Ovary torsion usually occurs with torsion of the fallopian tube as well on their shared vascular pedicle around the broad ligament, although in rare cases, the ovary rotates around the mesovarium or the fallopian tube rotates around the mesosalpinx. In 80%, torsion happens unilaterally, with slight predominance on the right.
The risk is greater in pregnant women and those suffering from menopause.
Diagnosis of Ovarian Torsion
If ovarian torsion is diagnosed and treated quickly, the chances of a successful recovery are quite high. However, most occurrences are diagnosed too late, and the ovary has already sustained too much damage.
Often if the signs point to ovarian torsion, doctors will recommend surgery before a certain diagnosis is made. This is because the process of diagnosis may take too long, prolonging the time the ovary is cut off from its blood supply.
Doppler sonography is the method of choice for the evaluation of ovary or adnexal torsion because it can show morphologic and physiologic changes in the ovary and can help in determining whether blood flow is impaired.

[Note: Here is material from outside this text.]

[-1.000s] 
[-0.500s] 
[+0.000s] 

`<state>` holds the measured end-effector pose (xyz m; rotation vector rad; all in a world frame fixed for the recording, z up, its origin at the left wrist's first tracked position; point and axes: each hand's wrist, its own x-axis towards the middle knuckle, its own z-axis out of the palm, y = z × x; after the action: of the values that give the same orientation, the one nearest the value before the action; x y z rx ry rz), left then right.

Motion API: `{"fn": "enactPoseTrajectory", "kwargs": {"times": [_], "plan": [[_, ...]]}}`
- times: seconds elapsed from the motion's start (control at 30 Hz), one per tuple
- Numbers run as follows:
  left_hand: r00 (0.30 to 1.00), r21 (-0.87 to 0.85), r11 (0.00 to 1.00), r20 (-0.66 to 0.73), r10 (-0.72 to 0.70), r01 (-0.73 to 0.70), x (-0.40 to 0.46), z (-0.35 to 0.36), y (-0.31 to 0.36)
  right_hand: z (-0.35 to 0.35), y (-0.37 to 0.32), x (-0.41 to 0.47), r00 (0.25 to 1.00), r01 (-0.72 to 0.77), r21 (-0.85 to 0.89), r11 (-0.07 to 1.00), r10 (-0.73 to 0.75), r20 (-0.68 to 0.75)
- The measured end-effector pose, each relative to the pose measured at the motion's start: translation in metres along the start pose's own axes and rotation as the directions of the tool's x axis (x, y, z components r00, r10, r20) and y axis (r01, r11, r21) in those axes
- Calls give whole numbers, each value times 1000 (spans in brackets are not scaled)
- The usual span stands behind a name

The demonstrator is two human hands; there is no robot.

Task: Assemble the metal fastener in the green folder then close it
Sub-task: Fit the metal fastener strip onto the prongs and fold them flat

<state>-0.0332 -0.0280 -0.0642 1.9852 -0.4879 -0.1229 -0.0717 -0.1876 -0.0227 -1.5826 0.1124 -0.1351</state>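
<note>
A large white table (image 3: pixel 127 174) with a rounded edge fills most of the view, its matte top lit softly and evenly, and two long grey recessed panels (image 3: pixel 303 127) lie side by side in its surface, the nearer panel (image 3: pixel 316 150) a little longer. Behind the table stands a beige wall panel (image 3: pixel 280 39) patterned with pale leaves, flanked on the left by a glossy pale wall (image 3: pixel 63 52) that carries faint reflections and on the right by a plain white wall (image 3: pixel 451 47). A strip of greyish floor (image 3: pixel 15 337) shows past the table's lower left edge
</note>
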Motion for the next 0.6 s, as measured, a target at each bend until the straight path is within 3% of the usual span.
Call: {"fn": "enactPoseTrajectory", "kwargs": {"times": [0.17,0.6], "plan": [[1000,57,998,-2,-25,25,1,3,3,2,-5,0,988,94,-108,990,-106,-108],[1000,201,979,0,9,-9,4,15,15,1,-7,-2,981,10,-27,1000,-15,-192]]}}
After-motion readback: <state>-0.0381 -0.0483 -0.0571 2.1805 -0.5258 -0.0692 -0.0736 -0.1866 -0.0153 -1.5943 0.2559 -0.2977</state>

A patient with a medical history and physical examination findings suggestive of ovarian torsion, gynecologic consultation, and subsequent laparoscopy is critical. To diagnose ovarian torsion, a doctor may use the following tests:
- A transvaginal ultrasound, which involves inserting a small ultrasound probe into the vagina.
- An abdominal ultrasound, which uses an ultrasound probe on the outside of the abdomen.

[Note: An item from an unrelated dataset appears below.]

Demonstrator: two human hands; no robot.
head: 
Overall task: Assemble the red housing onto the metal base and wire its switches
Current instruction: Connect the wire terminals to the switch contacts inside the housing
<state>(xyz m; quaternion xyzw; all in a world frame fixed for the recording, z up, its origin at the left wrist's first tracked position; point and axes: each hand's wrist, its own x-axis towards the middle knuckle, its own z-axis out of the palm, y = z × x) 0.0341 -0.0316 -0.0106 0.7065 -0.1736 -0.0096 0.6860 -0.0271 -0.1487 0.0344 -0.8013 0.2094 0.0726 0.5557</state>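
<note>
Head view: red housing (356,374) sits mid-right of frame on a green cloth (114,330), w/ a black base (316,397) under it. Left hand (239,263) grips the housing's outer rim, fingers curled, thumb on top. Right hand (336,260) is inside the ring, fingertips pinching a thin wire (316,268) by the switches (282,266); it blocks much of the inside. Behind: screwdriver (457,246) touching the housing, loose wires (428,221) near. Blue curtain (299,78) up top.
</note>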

- Other imaging tests, such as computed tomography (CT scan) or magnetic resonance imaging (MRI scan).
- A complete blood count test, or CBC, which can measure the number of white blood cells in the body.
However, a confirmation of the ovarian torsion without performing surgery to see the ovary is very uncommon.

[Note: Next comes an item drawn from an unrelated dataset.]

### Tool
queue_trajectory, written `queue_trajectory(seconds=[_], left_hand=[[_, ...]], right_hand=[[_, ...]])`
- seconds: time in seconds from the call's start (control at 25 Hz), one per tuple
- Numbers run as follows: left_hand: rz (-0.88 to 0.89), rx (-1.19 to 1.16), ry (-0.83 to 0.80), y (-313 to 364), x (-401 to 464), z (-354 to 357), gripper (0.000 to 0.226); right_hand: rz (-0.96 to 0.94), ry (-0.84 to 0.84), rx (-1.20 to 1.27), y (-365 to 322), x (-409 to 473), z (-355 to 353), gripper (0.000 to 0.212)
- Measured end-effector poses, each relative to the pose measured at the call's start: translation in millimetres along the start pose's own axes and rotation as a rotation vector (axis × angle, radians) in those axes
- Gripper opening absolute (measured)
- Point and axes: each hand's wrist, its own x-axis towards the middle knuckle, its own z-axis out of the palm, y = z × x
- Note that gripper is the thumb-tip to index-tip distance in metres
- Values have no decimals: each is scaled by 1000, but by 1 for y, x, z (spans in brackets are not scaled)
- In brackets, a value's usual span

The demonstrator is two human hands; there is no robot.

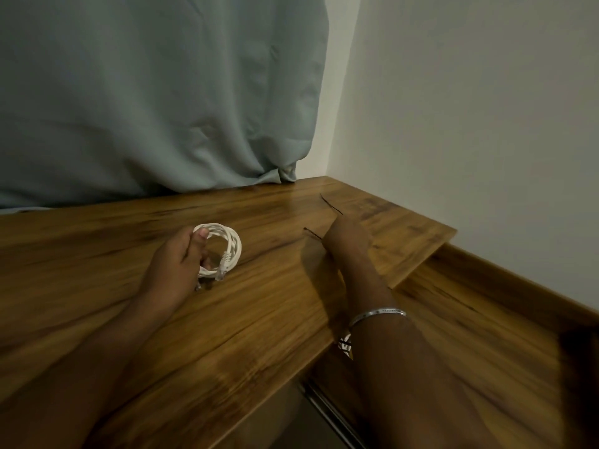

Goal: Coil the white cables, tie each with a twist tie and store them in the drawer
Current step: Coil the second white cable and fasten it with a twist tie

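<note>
Wood-grain desk [129, 303] is seen running back to a grey-green curtain [146, 92] and a white wall [470, 108]; its right edge is stepped, and past it lies a lower wooden surface [486, 335]. A coiled white cable [227, 244] is held upright on the desk by the left hand [175, 264], thumb and fingers curled round the coil's near side, a plug hanging at the front. The right hand [346, 234] is stretched toward the back right corner; its fingers are blurred, so its state cannot be told. One dark tie [330, 204] lies just beyond it, another [311, 233] at its left side. Bare desk is left between the hands. Below the front edge, under the right forearm with its bangle [377, 315], a bit of a second white coil [345, 343] is glimpsed.
</note>
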Motion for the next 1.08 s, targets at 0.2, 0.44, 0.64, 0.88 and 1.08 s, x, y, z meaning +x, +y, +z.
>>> queue_trajectory(seconds=[0.2,0.44,0.64,0.88,1.08], left_hand=[[-13,61,37,1,-5,-6,33],[-103,63,217,9,-5,-43,30],[-104,174,192,0,-21,-97,33],[-91,183,232,-12,-44,-137,23],[-39,246,179,-12,-39,-137,36]], right_hand=[[-109,-109,132,-23,-14,-6,17],[-370,-264,1032,-107,-62,-41,21],[-356,-492,1530,-177,-94,-37,10],[-341,-735,1747,-227,-132,3,7],[-348,-830,1732,-226,-143,18,4]])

Ovarian Torsion Treatments
There are two primary treatments for ovarian torsion.
A laparoscopy is a conservative surgical procedure that can correct an ovarian torsion if an early diagnosis is made. The surgeon will make one or more small incisions in the abdomen and insert a laparoscope – a small, thin, flexible instrument with a lighted tip – into the surgical site to guide the correction procedure to the hemorrhagic torsed ovary.
Surgical removal of the ovary
In most cases of ovarian torsion, the ovary cannot be salvaged. In these cases, the ovary and usually the fallopian tube must be surgically removed in a procedure called a salpingo-oophorectomy.
Complications of Ovarian Torsion
The most dangerous risk of ovarian torsion is the cut off of the arterial flow to the ovary. If the ovarian torsion is not treated quickly, there is a high likelihood that the ovary will have been starved of blood for too long and will have succumbed to necrosis. This usually means that the dead or dying ovary will need to be surgically removed from the body.
Fortunately, the condition is not life-threatening, and research indicates that the loss of an ovary does not typically impact fertility in a significant way.
If you believe you are experiencing symptoms of, or suffering from Ovarian Torsion, or have questions about it, please see your doctor.